Maserà, ultimo italiano del Sonderkommando di Dachau commemora Perlasca

578
(Foto scattata dopo la cerimonia con Enrico Vanzini in completo blu accanto al sindaco di Casalserugo Elisa Venturini e al sindaco di Torreglia Filippo Legnaro)
(Foto scattata dopo la cerimonia con Enrico Vanzini in completo blu accanto al sindaco di Casalserugo Elisa Venturini e al sindaco di Torreglia Filippo Legnaro)

Enrico Vanzini, internato in Germania e ultimo italiano sopravvissuto del Sonderkommando di Dachau, si è commosso durante la cerimonia che si è svolta sabato scorso a Maserà sulla tomba di Giorgio Perlasca. Profonde e significative le parole in memoria del coraggioso maseratense che con il suo operato ha salvato ben 5.218 ebrei dalla deportazione e che ora è sepolto nel cimitero cittadino. Perlasca, prima di morire d’infarto all’età di 82 anni, aveva ricevuto numerose medaglie e riconoscimenti dall’allora Presidente della Repubblica Cossiga, dallo stato di Israele e dalla città di Budapest. Vanzini, allo stesso modo, il 29 gennaio 2013 ha ricevuto la medaglia d’onore dal Presidente Napolitano.

Il 93enne di Varese, sopravvissuto al campo di concentramento, ha voluto raccontare la sua storia. Partito a 18 anni per la campagnia di Grecia, osserva i militari nazisti all’opera: attrezzati, precisi, efficienti ma anche ubriachi, violenti e vendicativi. Quando, all’indomani dell’8 settembre, l’Italia rompe l’alleanza con Hitler sono proprio i soldati tedeschi a caricarlo su un treno assieme ai suoi compagni d’armi. Dopo i lavori forzati a Ingolstadt e una condanna a morte scampata a Buchenwald, nell’ottobre del 1944 Enrico arriva a Dachau, dove imparerà la lezione più dura della sua vita: l’orrore non conosce limiti. Dachau, vicino a Monaco di Baviera, è stato il primo campo costruito dai nazisti nel 1933 ed è proprio da esso che gli architetti del Terzo Reich si sono ispirati per tutti gli altri. Nel campo di sterminio la morte è il pane quotidiano, un incubo con cui si è costretti a convivere. Enrico lo sa meglio di chiunque altro perché lo hanno arruolato nel Sonderkommando, che in tedesco significa Squadra Speciale, un’unità di internati destinata a sbrigare lavori di cui nemmeno le SS si vogliono occupare. Enrico trascorre i suoi giorni a Dachau raccogliendo cadaveri nelle camere a gas per poi portarli ai forni crematori, carica corpi senza vita e ne raccoglie i resti carbonizzati.

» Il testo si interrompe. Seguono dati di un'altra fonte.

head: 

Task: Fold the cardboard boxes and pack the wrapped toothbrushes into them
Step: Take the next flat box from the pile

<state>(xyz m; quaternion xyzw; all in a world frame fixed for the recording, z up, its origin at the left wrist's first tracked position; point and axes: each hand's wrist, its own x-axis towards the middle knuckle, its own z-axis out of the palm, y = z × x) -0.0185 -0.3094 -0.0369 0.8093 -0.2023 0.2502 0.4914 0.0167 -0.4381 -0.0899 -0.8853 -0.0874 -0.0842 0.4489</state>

Per volontà di Roberto Brumat questa drammatica vicenda è diventata un libro, edito da Rizzoli:L’ultimo Sonderkommando italiano. A Dachau ero il numero 123343“. Nel libro, che i presenti si sono fatti autografare, Enrico racconta: “E’ stata una scena agghiacciante […] Sono entrato in quell’inferno alle 5.30 del mattino. Dentro c’era un forte odore di gas, così le SS ci hanno fatto indossare una mascherina da chirurgo per poter respirare. C’era un’atmosfera spettrale, con quattro lucine accese in alto sugli angoli del locale. Li abbiamo trovati abbracciati gli uni agli altri, avvinghiati così forte che non eravamo capaci di staccarli dalla stretta che li aveva uniti quando si erano sentiti morire. Erano ebrei, poveretti come noi. Sessanta uomini di ogni età, erano ancora attaccati, uno all’altro, era qualcosa che ti spaccava il cuore…”

In tutta la testimonianza, alcune parole del Vanzini si ripetevano come un ritornello:Avevo paura”. Proseguiva poi con il racconto: “In fondo a quell’acqua verde, che mi avevano versato, c’erano dei pezzettini bianchi solidi… Io con le dita li ho tirati su per vedere se erano rotture di riso ma ho visto che si muovevano: erano vermi. Dai bidoni di pane secco tante volte saltavano fuori i topi… ma bisognava mangiare perché non c’era altro”. Enrico è sopravvissuto a quell’orrore ma per sessant’anni non ha mai parlato di quella esperienza, né alla moglie, né ai figli. Ha iniziato a farlo nel 2005 e da allora gira per le scuole e racconta il suo inferno a chi lo vuol ascoltare ma soprattutto ai giovani: perché sappiano quanto è labile il confine che separa l’umanità dalla ferocia.